Artık iktidar cephesindeki Cemaate yönelik kararlılığı gördüğünü
belirten Gülerce, "Bu işin sonu ne olur?" sorusuna
'hiç yaşanmamış ayrılık yaraları girecek" diyerek
veriyor.
DÖNÜLMEZ AKŞAMIN
UFKUNDAYIZ
İşte Gülerce'nin umutlarının tükendiği
yazı;
Bunun zemini, bir psikolojik harp ustalığı ile günlerdir ilmik
ilmik dokundu. Önce belli gazetelerdeki yayınlar, belli köşe
yazarları tarafından devlet katından servis edilen bilgiler ile
kamuoyu hazırlandı. Sonra buna yüksek perdeden Muhterem Fethullah
Gülen Hocaefendi’ye hakaretler eşliğinde Mehmet Ali Şahin’in
sözleri, son olarak da şahsen dost bildiğim Burhan Kuzu’nun
açıklamaları eklendi. Hele kin ve nefret birikimini hiç tahmin
edemediğimiz bir yazarın, “ben bunu 6 aydan beri
biliyordum” böbürlenmesi ile yaptığı tezvirat eklenince,
anlıyorum ki dönülmez akşamın ufkuna çoktan gelmişiz.
ARTIK TAKATİM KALMADI
Birkaç hafta önceki yazımda “artık hiçbir şey eskisi gibi
olmayacak” dediğimde bazı dostlar alınganlık göstermiş, bazıları da
bunu tehdit diye algılamıştı. Hayatımda kimseyi tehdit etmedim.
Hatta çatışmaktansa, kavga yerini terk etmeyi, ‘hadi bana eyvallah’
demeyi yıllardır uyguluyorum. Dediğim tam da buydu; ortada öyle
öfkeli bir kalkış var ki, gördüm ki kadere karşı durulamıyor…
Haftalardır çırpındım ve iki gün önceki yazımda ‘artık takatim
kalmadı’ dedim. Çünkü iktidar cephesindeki kararlılığı gördüm.
BOYNUMUZU BÜKERİZ
Allah’tan gelene ferman diye bakar, boynumuzu bükeriz. Ancak
ülkemiz zarar görecek, insanımız zarar görecek, Müslümanlığımız
yaralanacak, itibar kayıpları yaşanacak. Bir de mütedeyyin kitle
arasında bugüne kadar, Selçuklu’dan beri, Osmanlı’dan beri hiç
yaşanmamış ayrılık yaraları açılacak.
İMTİHANIN BÜYÜĞÜ
BAŞLIYOR
Şimdi imtihanın büyüğü başlıyor.

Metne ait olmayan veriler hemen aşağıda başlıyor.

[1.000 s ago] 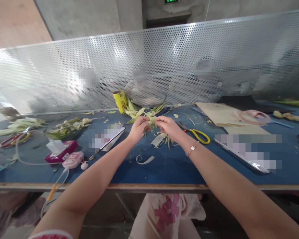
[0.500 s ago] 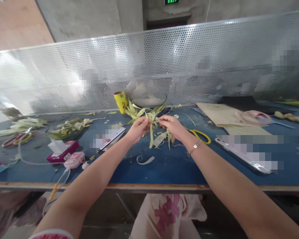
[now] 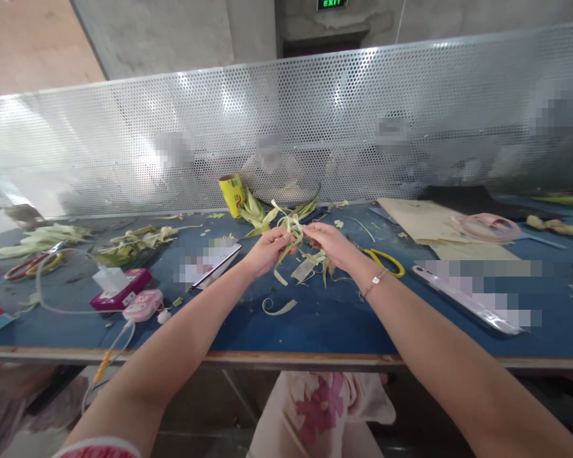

Mümin duruşlarımızı, dualarımızı
terk etmeden sadece hukukun üstünlüğünü talep etmeliyiz. Daha önce
defalarca belirtildi. Devlet içinde seçilmiş iradeye, halkın yetki
verdiği sivil otoriteye kafa tutan, başka yerden talimat alan varsa
belgeleri ortaya konularak hukuk dairesinde mutlaka işlem
yapılmalıdır. Adaletin önü açılmalı ve onlardan hesap sorulmalıdır.
Ama bu yapılırken işi cadı avına dönüştürerek, koskoca bir camiayı,
ömürlerini hayır ve iyilik yolunda tüketen milyonlarca insanı zan
altında bırakmak, hedef göstermek siyaseten bir intihar, hukuken
bir katliam olur.
NE İBRETLİK Kİ...
Ne ibretlik bir tecelli ki, güzide bir camia, muhafazakâr demokrat
bir iktidar döneminde hırpalanıyor, bütün dünyaya olup biten,
“iktidar-cemaat kavgası” olarak yansıtılıyor.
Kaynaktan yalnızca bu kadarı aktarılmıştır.